In a nod to the interest in other emerging markets, Goldman Sachs identified another group of economically dynamic and promising developing countries creatively labeled the “Next 11” in its 2005 Economics Paper No. 134 “How Solid are the BRICs?” The Next 11 consists of a broader group of emerging markets with the potential to play significant roles in the global economy, including: Bangladesh, Egypt, Indonesia, Iran, Korea, Mexico, Nigeria, Pakistan, Philippines, Turkey and Vietnam.
Mexico and South Korea
Of the Next 11, two countries, Mexico and “perhaps” South Korea, were considered to “have the capacity to become as important globally as the BRICs.” Both OECD countries were excluded from the BRIC grouping on the basis that they were already too much farther along in their economic development than the BRICs and were not likely to attain the economic stature or global influence of the original four BRIC countries.

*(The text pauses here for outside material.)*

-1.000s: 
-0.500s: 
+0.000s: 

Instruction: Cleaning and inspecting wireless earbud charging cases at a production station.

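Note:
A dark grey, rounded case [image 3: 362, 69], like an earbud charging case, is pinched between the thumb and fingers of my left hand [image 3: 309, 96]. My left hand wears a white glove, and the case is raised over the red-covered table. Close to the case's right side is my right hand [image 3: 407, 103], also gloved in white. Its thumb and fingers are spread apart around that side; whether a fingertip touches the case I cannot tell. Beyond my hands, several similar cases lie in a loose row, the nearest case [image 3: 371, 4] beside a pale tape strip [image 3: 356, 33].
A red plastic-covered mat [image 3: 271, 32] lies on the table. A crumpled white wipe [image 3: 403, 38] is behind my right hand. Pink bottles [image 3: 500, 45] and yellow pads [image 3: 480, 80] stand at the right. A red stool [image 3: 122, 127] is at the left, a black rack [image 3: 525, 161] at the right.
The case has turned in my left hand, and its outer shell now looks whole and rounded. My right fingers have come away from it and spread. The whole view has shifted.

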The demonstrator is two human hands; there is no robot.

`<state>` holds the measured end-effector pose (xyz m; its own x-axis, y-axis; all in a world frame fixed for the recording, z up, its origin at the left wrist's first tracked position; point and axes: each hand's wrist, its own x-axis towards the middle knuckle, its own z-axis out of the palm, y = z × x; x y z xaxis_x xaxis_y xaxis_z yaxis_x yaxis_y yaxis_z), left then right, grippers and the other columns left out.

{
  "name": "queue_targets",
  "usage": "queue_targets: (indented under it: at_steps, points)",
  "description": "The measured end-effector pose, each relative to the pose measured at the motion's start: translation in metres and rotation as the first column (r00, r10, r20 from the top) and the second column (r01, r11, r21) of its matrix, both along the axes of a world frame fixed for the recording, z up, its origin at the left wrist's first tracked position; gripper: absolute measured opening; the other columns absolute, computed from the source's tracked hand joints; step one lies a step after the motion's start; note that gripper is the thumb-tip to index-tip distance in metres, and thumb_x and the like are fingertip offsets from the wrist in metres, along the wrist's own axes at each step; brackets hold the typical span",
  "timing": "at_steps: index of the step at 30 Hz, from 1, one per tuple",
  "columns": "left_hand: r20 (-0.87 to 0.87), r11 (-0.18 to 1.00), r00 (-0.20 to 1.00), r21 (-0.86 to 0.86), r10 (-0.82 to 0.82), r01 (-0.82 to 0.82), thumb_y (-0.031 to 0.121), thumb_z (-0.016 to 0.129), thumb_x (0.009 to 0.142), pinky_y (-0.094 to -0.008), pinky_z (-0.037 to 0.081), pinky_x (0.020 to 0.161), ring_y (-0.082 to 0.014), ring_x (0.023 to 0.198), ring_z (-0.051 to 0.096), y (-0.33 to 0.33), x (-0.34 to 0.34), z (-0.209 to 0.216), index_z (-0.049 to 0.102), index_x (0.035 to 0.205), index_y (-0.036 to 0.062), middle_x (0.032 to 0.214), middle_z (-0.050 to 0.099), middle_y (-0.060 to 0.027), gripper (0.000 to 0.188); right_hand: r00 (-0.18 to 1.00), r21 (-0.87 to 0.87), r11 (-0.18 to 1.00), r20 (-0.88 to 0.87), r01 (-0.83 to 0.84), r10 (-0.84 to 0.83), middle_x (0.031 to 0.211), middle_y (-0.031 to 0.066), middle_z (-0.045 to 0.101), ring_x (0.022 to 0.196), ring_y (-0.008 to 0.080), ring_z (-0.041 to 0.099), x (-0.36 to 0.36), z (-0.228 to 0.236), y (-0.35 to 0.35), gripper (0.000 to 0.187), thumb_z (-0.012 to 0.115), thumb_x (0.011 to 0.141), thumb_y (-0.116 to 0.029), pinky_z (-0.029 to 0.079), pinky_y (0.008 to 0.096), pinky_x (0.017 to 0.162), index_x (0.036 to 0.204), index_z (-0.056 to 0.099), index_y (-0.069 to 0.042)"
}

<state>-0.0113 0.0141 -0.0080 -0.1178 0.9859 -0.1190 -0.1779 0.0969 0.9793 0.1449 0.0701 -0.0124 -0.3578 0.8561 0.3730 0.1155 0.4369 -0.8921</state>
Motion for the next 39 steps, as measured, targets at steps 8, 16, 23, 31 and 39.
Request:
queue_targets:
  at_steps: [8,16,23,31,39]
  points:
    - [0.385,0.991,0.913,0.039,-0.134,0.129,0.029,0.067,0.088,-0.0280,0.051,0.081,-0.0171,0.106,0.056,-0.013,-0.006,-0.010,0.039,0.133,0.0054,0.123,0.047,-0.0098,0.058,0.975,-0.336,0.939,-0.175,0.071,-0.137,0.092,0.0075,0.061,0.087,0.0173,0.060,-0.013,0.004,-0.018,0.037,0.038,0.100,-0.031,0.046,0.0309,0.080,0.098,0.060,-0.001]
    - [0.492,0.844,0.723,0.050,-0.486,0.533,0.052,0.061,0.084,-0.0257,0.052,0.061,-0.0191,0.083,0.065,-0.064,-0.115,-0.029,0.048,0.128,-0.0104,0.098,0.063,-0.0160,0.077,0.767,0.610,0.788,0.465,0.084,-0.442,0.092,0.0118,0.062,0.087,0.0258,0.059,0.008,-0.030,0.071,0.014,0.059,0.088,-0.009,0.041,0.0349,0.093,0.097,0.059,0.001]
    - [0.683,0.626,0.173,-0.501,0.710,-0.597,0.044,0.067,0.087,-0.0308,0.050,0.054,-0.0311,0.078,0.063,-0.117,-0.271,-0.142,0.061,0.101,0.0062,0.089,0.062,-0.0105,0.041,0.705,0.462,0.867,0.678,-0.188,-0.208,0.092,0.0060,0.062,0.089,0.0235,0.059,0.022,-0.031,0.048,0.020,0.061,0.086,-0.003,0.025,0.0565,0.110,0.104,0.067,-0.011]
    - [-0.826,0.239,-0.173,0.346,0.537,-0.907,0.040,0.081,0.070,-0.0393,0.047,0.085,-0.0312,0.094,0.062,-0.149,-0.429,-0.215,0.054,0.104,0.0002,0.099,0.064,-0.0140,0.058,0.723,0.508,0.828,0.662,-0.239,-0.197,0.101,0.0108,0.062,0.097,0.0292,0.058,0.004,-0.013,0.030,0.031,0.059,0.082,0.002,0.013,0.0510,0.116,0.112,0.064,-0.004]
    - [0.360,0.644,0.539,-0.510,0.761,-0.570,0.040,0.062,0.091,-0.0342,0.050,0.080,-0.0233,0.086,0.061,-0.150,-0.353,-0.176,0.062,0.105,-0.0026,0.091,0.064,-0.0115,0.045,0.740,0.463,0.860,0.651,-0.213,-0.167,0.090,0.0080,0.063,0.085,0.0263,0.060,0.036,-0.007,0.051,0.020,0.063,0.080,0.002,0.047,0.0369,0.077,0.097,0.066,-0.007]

Indonesia has been one of the stronger performers of the Next 11 group of developing countries. With greater than 230 million people, Indonesia’s population is more than 4 times larger than South Africa’s population and more than 60 percent bigger than Russia’s. At $540.3 billion in 2009, Indonesia’s GDP was nearly double that of South Africa, though it was still less than half the size of Russia’s economy.
Despite China’s invitation, Goldman Sachs’ O’Neil has long contended that South Africa’s population of 50 million people, a fraction of Russia’s 143 million and China’s 1.34 billion people, is too small for BRIC status. At roughly $285 billion in 2009, South Africa’s economy was less than one quarter that of Russia’s, the smallest of the original BRIC country economies at about $1,232 billion.
Growth Environment Score (GES)
The Growth Environment Score (GES) was introduced by Goldman Sachs in the same paper that identified the Next 11. The GES is an index developed to measure the extent to which structural conditions and policy settings in a country are conducive to transforming the economic potential of the BRICs, Next 11 and other countries into reality.
The GES consists of 13 sub-indices that fall under one of five categories of economic growth determinants:
o Macroeconomic stability – inflation, government deficit and external debt
o Macroeconomic conditions – investment and openness
o Technological capabilities – penetration of phones, PCs and internet
o Human capital – average years of secondary education and life expectancy
o Political conditions – political stability, rule of law and corruption
In the original 2005 version of the GES, the scores for each of the four BRIC countries fell in the top half and above the mean of the rankings for all developing countries. On the other hand, the BRICs came in well behind more developed economies on the list of GES scores for all countries, with China ranking 53, Russia 81, Brazil 95 and India 97. Among the N-11, South Korea fared best at 17 with a score comparable to many advanced economies, followed by Mexico (59), Vietnam (63), South Africa (80), Iran (86), Egypt (91), Turkey (112), Indonesia (114), Pakistan (126), Bangladesh (134) and Nigeria (147).